En 2012, les vols de listes de clients allemands de banques suisses soupçonnés d’avoir soustrait leurs deniers au fisc sont devenus une pratique de plus en plus courante dans certains Etats allemands.
Pratiqués par des particuliers, des employés de banque le plus souvent, se faisant rémunérer par les enquêteurs allemands, ces vols permettent aux autorités allemandes de renforcer leurs contrôles fiscaux. Mais la pratique fait débat dans le pays, les sociaux-démocrates faisant valoir les bénéfices financiers issus des régularisations, tandis que les chrétiens démocrates en rejettent le principe.
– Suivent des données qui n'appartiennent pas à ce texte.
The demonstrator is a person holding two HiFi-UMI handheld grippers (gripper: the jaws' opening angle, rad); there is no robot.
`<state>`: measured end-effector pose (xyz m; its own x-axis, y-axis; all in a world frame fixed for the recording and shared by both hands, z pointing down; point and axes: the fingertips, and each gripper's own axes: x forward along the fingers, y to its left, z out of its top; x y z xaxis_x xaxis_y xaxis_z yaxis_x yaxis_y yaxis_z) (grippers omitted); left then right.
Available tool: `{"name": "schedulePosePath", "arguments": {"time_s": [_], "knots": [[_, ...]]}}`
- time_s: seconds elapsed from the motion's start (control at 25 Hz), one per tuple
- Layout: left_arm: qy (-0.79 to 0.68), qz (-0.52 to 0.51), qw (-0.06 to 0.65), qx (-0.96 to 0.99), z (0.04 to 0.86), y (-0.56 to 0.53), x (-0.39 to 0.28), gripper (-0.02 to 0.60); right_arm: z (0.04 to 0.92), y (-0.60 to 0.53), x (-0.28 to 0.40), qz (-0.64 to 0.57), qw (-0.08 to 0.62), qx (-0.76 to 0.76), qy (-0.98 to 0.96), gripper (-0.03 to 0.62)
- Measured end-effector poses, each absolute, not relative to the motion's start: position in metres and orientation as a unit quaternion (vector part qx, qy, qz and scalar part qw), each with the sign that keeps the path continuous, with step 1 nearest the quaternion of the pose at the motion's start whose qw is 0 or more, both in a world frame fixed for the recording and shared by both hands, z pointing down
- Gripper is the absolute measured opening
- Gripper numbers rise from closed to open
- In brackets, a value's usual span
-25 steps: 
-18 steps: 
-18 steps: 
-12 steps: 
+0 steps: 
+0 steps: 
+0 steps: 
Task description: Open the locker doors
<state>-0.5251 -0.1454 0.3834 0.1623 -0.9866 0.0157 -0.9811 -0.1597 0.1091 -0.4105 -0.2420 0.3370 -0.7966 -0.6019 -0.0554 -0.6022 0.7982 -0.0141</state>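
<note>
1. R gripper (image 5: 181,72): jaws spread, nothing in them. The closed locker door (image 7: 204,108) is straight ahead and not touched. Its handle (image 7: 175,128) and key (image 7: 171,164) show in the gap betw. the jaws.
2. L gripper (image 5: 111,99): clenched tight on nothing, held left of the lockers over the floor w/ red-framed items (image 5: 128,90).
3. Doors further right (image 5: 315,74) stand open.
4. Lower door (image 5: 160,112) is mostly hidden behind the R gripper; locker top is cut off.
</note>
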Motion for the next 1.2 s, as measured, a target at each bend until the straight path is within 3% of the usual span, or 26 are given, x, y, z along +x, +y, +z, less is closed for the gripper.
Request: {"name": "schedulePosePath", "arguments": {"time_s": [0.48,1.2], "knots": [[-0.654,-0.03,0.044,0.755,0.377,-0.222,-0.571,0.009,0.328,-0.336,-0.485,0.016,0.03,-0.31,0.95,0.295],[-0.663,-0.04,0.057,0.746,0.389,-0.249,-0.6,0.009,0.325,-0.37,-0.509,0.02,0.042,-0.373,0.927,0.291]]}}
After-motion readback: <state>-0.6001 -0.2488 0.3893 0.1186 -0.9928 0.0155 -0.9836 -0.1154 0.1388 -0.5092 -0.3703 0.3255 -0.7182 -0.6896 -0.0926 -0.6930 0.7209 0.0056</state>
2013 : les banques se défont des clients encombrants

Après avoir démarché les clients français pour leur faire ouvrir un compte en Suisse en toute discrétion, les banques helvètes ont commencé en 2013 à… les chasser, c’est-à-dire expulser du territoire ceux qui ne se sont pas déclarés aux autorités françaises, en raison d’un durcissement de la législation suisse sur la fraude fiscale.
Flouer le fisc, même étranger, devient un délit passible d’une peine allant jusqu’à trois ans de prison, s’il est réalisé avec « astuce », et un crime (jusqu’à cinq ans de prison), s’il dépasse un revenu équivalent à 490 000 euros.
La plupart des banques ont déjà pris les mesures pour se défaire de leur clientèle défiscalisée. D’autant que les clients individuels sont moins rentables que la gestion institutionnelle, qui s’occupe des fonds de retraite ou de placement ; des sommes bien plus importantes et moins « mobiles » (les mandats de gestion sont établis au minimum sur un an).

2013 : L’échange automatique de données

Dernière avancée majeure, la Confédération a signé en 2013 une convention de l’OCDE sur la lutte contre l’évasion fiscale, convention qui prépare le passage à l’échange automatique de données fiscales, prévu pour 2018. 
Lire (en édition abonnés) : Evasion fiscale : la Suisse renonce officiellement à son secret bancaire
L’échange automatique de renseignements est ainsi défini par l’OCDE  :
Il s’agit de « la transmission systématique et régulière d’un gros volume d’informations concernant des contribuables, qui sont communiquées au pays de résidence par le pays de la source et concernent diverses catégories de revenu ».
Concrètement, cet échange automatique permettra de passer outre les procédures d’assistance administrative, longues et parfois ralenties par la collaboration toute relative des autorités.
Le système d’échange d’informations en vigueur actuellement ne fonctionne en effet qu’à la demande de l’Etat qui s’estime lésé, en cas d’enquête du fisc (procédure fiscale dans le cadre de l’entraide administrative) ou de la justice (procédure pénale dans le cadre de l’entraide judiciaire).